Updated: Nov 20, 2022


What is green steel?


Green steel is becoming a buzzword on the continent as governments race to achieve net zero carbon emission targets.

African countries are expanding their infrastructure and growing their manufacturing industries, which is increasing their appetite for steel.


According to the World Steel Association, regular steel production accounts for between 7 and 9 per cent of global emissions because around three-quarters of global production happens in coal-fired plants.


Traditional steelmaking involves using a blast furnace, burning coal and emitting a lot of carbon dioxide.


And this is puzzling governments as countries begin to switch to e-mobility, and the construction sector, including heavy use in roads and bridges, looks to alternative solutions that promise lower zero carbon emissions.


Green steel - manufacturing steel without resorting to fossil fuels - significantly reduces industry's carbon footprint. It swaps the use of coal with clean electricity and green hydrogen, to eliminate the "dirtiest" (carbon dioxide emitting) part of processing.


Some African countries, mostly in North Africa, have already adopted cleaner technologies like direct reduced iron-electric arc furnaces (DRI-EAF).
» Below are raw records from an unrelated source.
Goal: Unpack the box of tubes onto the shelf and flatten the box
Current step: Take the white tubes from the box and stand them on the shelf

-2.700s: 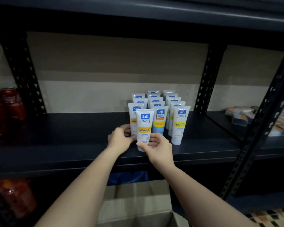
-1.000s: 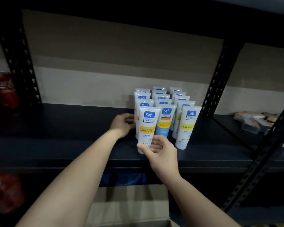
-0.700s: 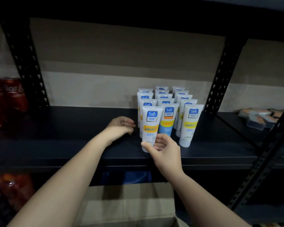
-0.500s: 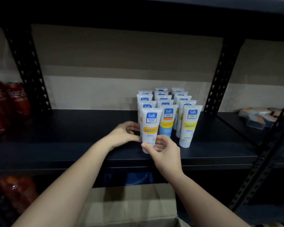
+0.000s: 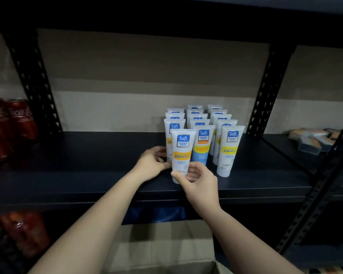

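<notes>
While upright near the shelf's (image 5: 87, 175) front edge, front Safi tube (image 5: 181, 155): right hand (image 5: 198, 181) pinches its base; left hand (image 5: 152, 163), fingers curled, touches its side.

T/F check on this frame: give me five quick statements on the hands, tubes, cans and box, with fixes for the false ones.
1. The right hand grips the front tube near its base. True.
2. The front tube lies flat on the shelf. False: it stands upright.
3. Red cans stand at the shelf's left end. True.
4. Every front-row tube is all white. False: the middle tube has a blue lower half.
5. The cardboard box sits on the shelf. False: it is below it.
</notes>
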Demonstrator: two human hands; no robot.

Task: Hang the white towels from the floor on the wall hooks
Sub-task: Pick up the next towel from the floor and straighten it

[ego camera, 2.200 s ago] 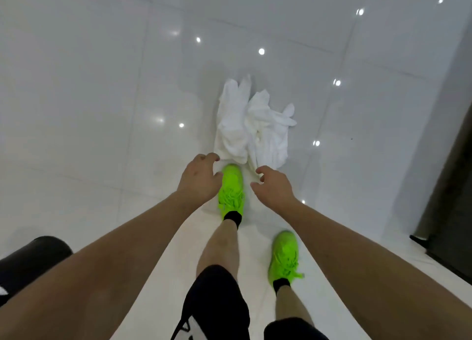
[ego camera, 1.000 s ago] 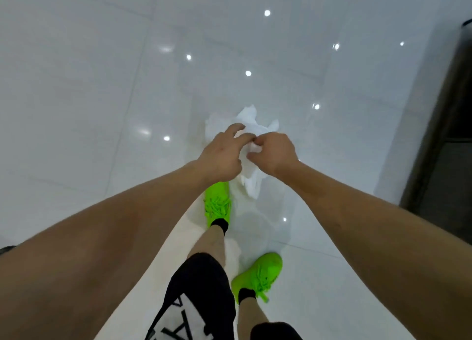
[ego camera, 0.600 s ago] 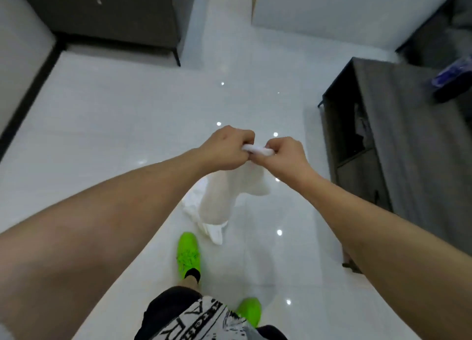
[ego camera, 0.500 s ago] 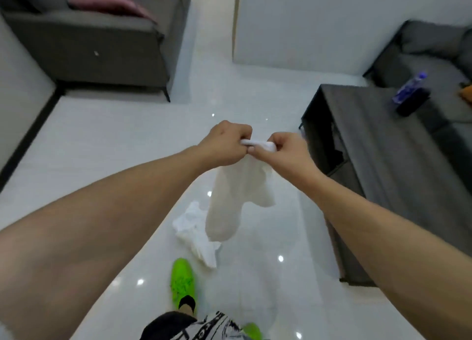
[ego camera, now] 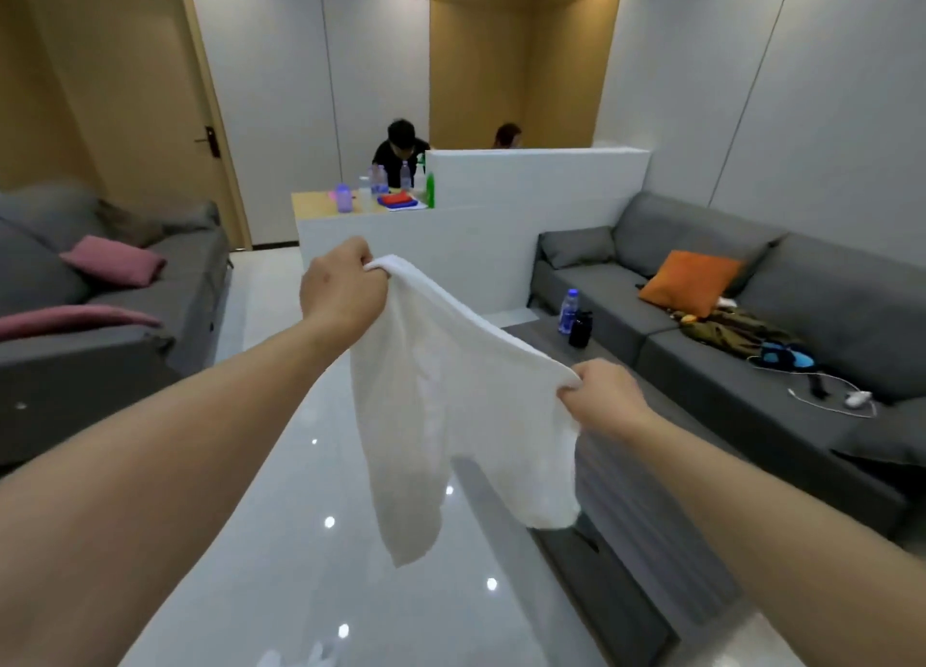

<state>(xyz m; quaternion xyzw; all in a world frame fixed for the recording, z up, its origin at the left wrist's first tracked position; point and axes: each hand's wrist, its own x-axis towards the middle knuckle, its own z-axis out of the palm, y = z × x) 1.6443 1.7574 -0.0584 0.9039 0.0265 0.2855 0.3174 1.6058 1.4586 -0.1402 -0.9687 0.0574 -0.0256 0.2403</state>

In traditional steel making, raw iron (Fe) is mined from rock that is rich in iron and then pelletised using a furnace (which does not melt the iron). The iron pellets would then traditionally be refined into steel by applying heat to melt the iron, in a furnace.


However, a more recent process for turning iron into steel has been developed, known as reduction, to create direct reduced iron (the DRI in the DRI-EAF above). This usually uses a mixture of carbon monoxide and hydrogen derived from natural gas, electricity or gasified coal plants, which is blown into the heated iron, prior to the iron being refined into steel.
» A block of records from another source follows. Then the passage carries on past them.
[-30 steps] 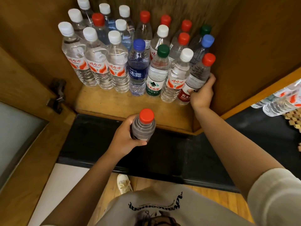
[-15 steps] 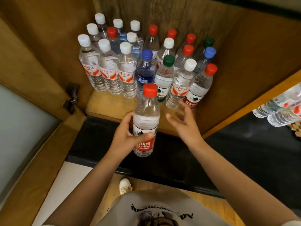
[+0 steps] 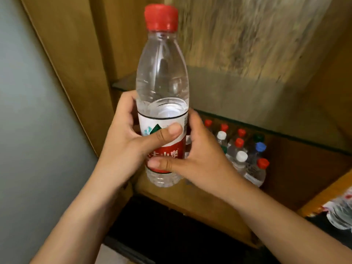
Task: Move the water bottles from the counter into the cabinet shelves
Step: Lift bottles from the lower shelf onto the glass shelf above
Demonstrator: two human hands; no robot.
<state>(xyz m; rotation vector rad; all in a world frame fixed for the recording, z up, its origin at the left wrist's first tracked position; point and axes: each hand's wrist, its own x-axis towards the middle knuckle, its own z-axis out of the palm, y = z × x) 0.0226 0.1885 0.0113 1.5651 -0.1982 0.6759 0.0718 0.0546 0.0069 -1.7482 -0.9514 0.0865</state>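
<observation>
Here, a red-capped bottle is held upright by both hands, left hand and right hand closed around its label, before the cabinet's glass shelf; other bottles are seen below.

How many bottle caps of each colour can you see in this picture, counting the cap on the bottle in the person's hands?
Red caps: 6, one of them on the held bottle
White caps: 2
Green caps: 2, one partly hidden
Blue caps: 1
Total: 11
</observation>
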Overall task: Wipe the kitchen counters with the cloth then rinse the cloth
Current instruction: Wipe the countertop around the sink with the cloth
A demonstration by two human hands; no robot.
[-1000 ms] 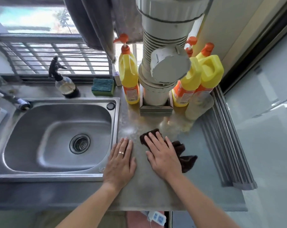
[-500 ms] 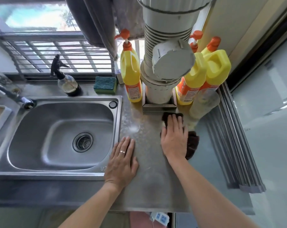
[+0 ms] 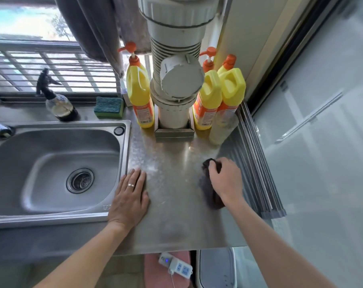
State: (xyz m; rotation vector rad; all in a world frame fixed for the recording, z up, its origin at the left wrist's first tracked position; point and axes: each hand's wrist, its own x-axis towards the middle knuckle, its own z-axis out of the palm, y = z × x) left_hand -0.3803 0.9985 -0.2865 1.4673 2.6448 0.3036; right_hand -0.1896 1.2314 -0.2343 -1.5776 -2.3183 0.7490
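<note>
Head view, nearest first: below the bench's front edge a white power strip (image 3: 175, 267) lies on something pink. On the steel bench (image 3: 172, 204) my left hand (image 3: 129, 199) lies flat, palm down, fingers (image 3: 137, 178) straight and close together, a ring on one of them, holding nothing; it sits just beside the sink's right rim. My right hand (image 3: 226, 179) is further right, its fingers curled round the dark cloth (image 3: 210, 194), which is bunched under the palm and touches the bench; a bit pokes out at the fingertips and more trails toward my wrist. Just right of that hand runs a ribbed rack (image 3: 257, 173) along the bench edge. To the left the sink (image 3: 51, 163) shows its drain (image 3: 80, 180). Further back a fat grey pipe (image 3: 174, 84) stands in a square base, with one yellow bottle (image 3: 140, 96) to its left and two more on its right. Behind the sink a sponge (image 3: 108, 104) and a spray bottle (image 3: 58, 102) sit by the window.
</note>
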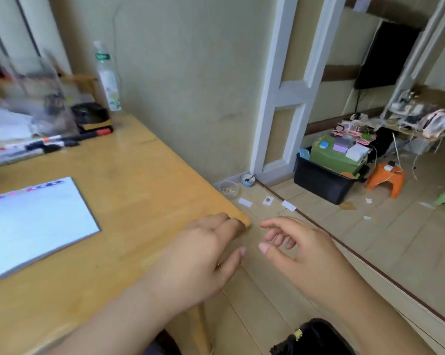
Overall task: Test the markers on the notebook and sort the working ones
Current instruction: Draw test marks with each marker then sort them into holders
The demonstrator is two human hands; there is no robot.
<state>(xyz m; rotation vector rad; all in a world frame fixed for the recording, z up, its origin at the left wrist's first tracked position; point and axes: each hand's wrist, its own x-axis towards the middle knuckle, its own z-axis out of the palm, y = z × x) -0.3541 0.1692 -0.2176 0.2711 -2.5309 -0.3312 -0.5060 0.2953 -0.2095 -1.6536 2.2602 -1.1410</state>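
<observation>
My left hand (203, 254) rests near the corner of the table (144, 175) with loosely bent fingers and holds nothing, and my right hand (300, 252) hangs beside it over the floor, fingers relaxed and also empty. The notebook (37, 221) lies open on the table to my left, and the markers (49, 144) lie in a loose row behind it, well apart from both hands. I think the danger is the long reach across: my forearm could drag over the notebook, or I could knock the markers so they roll and mix before I test them.

home room; wooden desk (139, 175); wall TV (385, 55); floor clutter, plastic stool (385, 179); pet bowl (247, 180)
</observation>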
According to the Institute for Energy Economics and Financial Analysis, this process emits less carbon than the basic oxygen furnace (BF-BOF) process, used in 71% of global crude steel production in 2021.


In addition, hydrogen - and even, green hydrogen - can completely replace the carbon dioxide used in the DRI process.


Green hydrogen is a crucial component of the green steel production process. When renewable energy is used to create hydrogen from water, via electrolysis, it is completely free of carbon dioxide emissions and is known as green hydrogen. When hydrogen is burned (oxidised) to create energy, it emits only water.


When the furnaces used in the making of iron pellets as well as for refining steel are completely powered by renewable energy and the reduction method is employed, the result is green steel.